Así empezó esta crítica a las posturas de género, a los roles. Roles asumidos como la construcción cultural de una “mujer” y un “hombre” que no se origina en la disposición físico-biológica del cuerpo. Donde las relaciones sociales son las que van marcando y afirmando esa diferenciación entre estos dos “seres”, donde un@ condiciona al otr@ y viceversa; pero que va mas allá de esa conducta preestablecida, que como un chip cerebral incorporado dinamiza nuestro cuerpo y nuestra forma de relacionarnos, algo complejo, algo enfermo, algo aceptado, algo real, algo que limita, algo que nos hace esclavos de nuestros cuerpos.
Por intuición rechacé esa ridiculización, esa mascara que usan todos para determinar la debilidad o la fortaleza, eso que para los hombres es necesario al momento de “generar el control”, eso que a las mujeres confina al cuidado familiar, a la alimentación, a la limpieza; eso que muchos aceptan, adoptan y reproducen.
La mujer no es débil, no lo ha sido nunca, es un@ mism@ quien se asume débil independientemente del aparato reproductor que posee, la mujer no tiene porque complacer o agradar al hombre, la mujer no es vulnerable, es la desproporción de fuerza, fuerza generada a partir de esa construcción cultural del género, que vuelve vulnerable al otr@ cuando se aplica.

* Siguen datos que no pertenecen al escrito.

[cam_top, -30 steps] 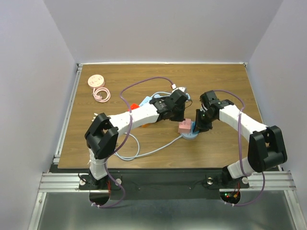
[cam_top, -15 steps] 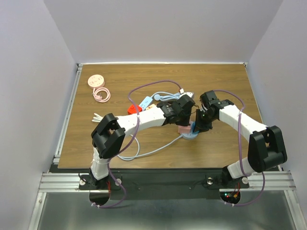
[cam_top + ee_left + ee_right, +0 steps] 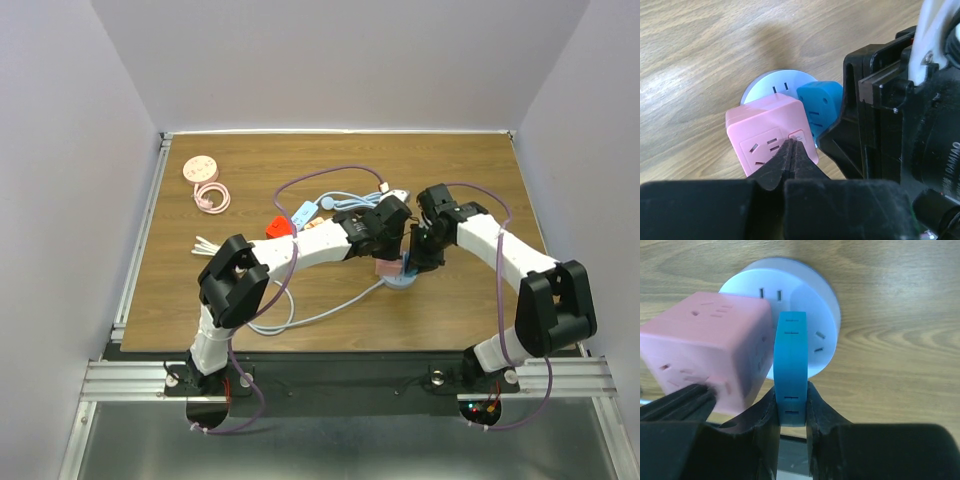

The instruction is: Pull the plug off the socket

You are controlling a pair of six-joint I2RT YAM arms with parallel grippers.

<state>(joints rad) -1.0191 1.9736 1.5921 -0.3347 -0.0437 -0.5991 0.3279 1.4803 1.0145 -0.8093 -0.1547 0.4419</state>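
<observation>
Right wrist view shows the right hand (image 3: 790, 401) clamped on the blue plug (image 3: 791, 352), not yet pulled from the round socket (image 3: 815, 300) just beyond its fingertips, while the left hand (image 3: 791, 149), clenched empty, has its tips against the pink cube (image 3: 762, 125) beside the plug, so the pull itself remains

The whole surface (image 3: 470, 180) is seen from above and behind. Each wrist view is taken close, past its own jaws; the round socket (image 3: 776, 84) ahead is shared.
</observation>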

Entonces pienso: que el teatro Drag es capaz de romper esos roles esquemáticos, que mi postura, un poco femenina pero no tan femenina, un poco masculina pero no tan masculina, son mi recurso más valioso para lograr esa ruptura.

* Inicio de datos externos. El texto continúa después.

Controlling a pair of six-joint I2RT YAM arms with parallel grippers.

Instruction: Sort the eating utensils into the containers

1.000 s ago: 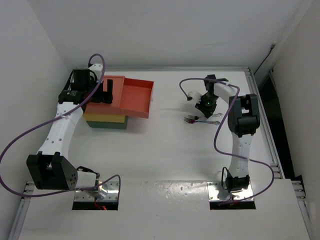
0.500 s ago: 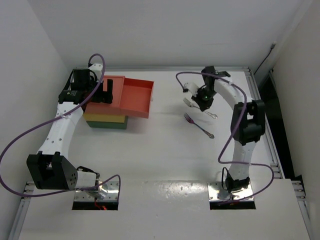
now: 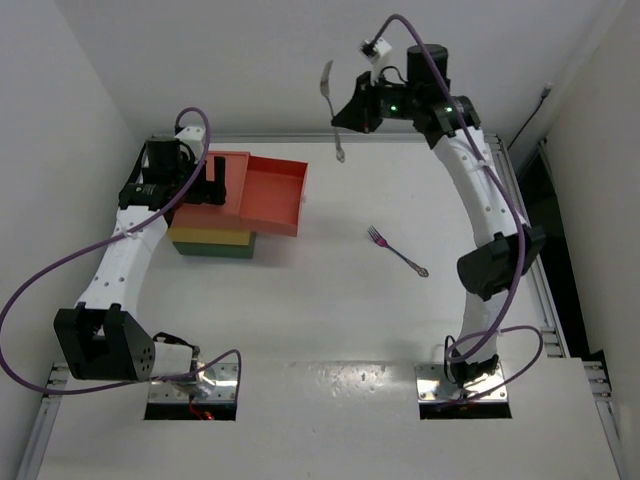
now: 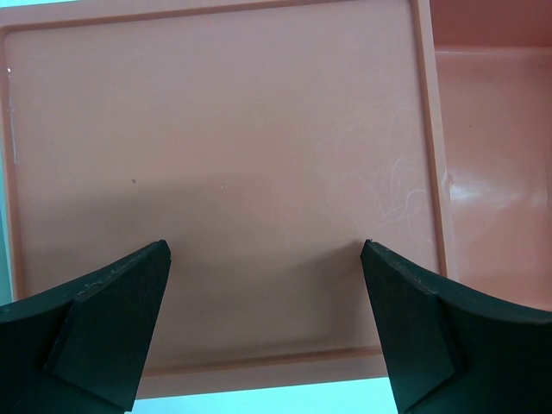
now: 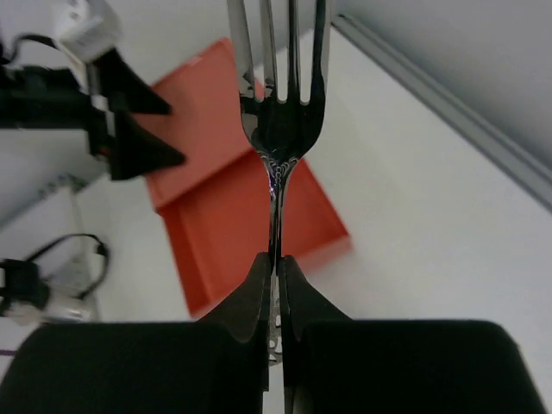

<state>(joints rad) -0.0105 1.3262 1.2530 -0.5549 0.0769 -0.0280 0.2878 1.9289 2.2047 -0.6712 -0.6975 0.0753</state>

De algún modo quiero generar esta misma critica en la gente que mira las obras de teatro Drag, que el echo de transformarme en hombre dentro del escenario, logra en las personas ubicarse al menos un momento, con la mirada fuera del propio cuerpo, en un punto de critica, en un punto que divisa los absurdos y convencidos comportamientos que tenemos tod@s, que de esa manera ell@s pueden detectar la perversión de los roles (estos radicales y crueles), el sometimiento del cuerpo a una u otra postura y la violencia que ese comportamiento genera no solo hacia un individuo sino hacia la naturaleza misma del ser humano, naturaleza que no soy capaz de detectar ni adivinar porque nunca nos dieron la posibilidad.